*What is required*. Only one stretch of the listing below is wanted: the line with "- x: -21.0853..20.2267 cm" and all lines after it. Reproduce that stretch exactly.

*Supplied information*.
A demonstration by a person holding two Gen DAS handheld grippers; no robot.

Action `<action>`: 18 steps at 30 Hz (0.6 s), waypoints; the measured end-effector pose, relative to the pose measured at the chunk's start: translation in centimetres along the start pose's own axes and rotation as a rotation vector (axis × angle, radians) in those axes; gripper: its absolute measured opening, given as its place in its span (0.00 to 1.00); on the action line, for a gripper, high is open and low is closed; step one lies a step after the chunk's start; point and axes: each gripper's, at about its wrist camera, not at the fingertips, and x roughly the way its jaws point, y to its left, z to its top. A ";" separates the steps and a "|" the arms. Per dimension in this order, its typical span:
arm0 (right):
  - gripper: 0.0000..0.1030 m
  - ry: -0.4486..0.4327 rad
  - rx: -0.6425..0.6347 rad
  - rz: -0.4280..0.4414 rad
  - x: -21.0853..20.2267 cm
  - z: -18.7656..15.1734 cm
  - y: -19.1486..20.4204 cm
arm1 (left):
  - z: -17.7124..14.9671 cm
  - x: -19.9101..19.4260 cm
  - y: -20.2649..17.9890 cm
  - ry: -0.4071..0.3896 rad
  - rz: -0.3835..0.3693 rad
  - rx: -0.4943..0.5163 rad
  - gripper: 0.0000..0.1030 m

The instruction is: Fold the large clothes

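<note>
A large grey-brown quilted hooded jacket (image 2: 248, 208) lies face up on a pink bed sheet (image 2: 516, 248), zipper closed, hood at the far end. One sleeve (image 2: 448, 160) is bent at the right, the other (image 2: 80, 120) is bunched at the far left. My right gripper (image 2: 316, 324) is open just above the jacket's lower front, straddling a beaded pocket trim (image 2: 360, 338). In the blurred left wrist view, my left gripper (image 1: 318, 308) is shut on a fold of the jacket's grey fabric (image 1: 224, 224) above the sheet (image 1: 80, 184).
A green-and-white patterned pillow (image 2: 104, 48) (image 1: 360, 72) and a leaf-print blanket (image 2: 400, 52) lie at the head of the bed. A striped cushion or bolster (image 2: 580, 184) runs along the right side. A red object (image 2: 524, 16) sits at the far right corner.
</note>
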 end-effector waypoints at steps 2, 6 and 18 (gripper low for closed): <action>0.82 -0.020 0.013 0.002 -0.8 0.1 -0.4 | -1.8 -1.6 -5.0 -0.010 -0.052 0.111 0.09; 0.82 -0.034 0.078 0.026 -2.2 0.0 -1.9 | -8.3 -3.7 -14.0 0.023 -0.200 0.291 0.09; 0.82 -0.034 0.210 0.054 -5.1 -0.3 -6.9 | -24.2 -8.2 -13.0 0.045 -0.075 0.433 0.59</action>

*Response for this exercise*.
  - x: -21.0853..20.2267 cm
  - z: -18.7656..15.1734 cm
  - y: -19.1486..20.4204 cm
arm1 (left):
  - z: -17.7124..14.9671 cm
  - x: -19.9101..19.4260 cm
  - y: -20.2649..17.9890 cm
  - ry: -0.4071..0.3896 rad
  - rz: -0.3835..0.3693 rad
  - rx: -0.4943..0.5163 rad
  - gripper: 0.0000..0.1030 m

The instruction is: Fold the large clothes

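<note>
A large grey-brown quilted hooded jacket (image 2: 248, 208) lies face up on a pink bed sheet (image 2: 516, 248), zipper closed, hood at the far end. One sleeve (image 2: 448, 160) is bent at the right, the other (image 2: 80, 120) is bunched at the far left. My right gripper (image 2: 316, 324) is open just above the jacket's lower front, straddling a beaded pocket trim (image 2: 360, 338). In the blurred left wrist view, my left gripper (image 1: 318, 308) is shut on a fold of the jacket's grey fabric (image 1: 224, 224) above the sheet (image 1: 80, 184).
A green-and-white patterned pillow (image 2: 104, 48) (image 1: 360, 72) and a leaf-print blanket (image 2: 400, 52) lie at the head of the bed. A striped cushion or bolster (image 2: 580, 184) runs along the right side. A red object (image 2: 524, 16) sits at the far right corner.
</note>
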 end-effector waypoints at steps 2, 6 and 18 (gripper low for closed): <action>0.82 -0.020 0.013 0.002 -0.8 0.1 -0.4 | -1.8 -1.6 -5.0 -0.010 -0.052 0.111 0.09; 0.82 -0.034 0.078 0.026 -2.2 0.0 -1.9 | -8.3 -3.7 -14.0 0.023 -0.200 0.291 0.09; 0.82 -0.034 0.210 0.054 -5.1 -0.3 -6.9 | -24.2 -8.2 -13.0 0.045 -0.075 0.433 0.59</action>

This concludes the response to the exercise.